Machines, new technology, spirit and triumph against adversity and negotiating societal change is very PSB, and I’m here for it, but the softer, more gentle explorations of human feeling is where this album feels fresher.  The Fun of It featuring Andrea Casablanca and stand out track, The South Atlantic featuring This is the Kit’s Kate Stables, explores a more personal sense of belonging and boundary pushing. It’s about the exhilaration of flying but also the purpose of Earhart’s own sense of existence.
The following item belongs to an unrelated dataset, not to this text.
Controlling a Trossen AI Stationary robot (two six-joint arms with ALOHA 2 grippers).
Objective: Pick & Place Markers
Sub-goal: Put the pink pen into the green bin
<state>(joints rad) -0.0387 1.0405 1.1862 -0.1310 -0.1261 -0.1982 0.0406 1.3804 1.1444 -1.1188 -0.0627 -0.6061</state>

There’s also an interesting conflict between the love for her husband and her love of flying on A Different Kind of Love featuring EERA.

Speaking about the album, PSB’s head of history J. Willgoose Esq. said “I wanted to do a woman-focused story, because most of the archive we have access to is overwhelmingly male. [Earhart’s| bravery and her aeronautical achievements were extraordinary, but her philosophy and the dignity that she had… she was an outstanding person”.

There are plenty of enjoyable tracks on here, but this feels better consumed as a story to be heard from start to finish in one go, in contrast to previous PSB offerings. The Last Flight lives up to the true arc of the concept album, like a plane journey itself, drifting slowly but with real purpose through the atmosphere across the curve of the earth, and we;re staring out the window to endless possibility  as the light fades from the day.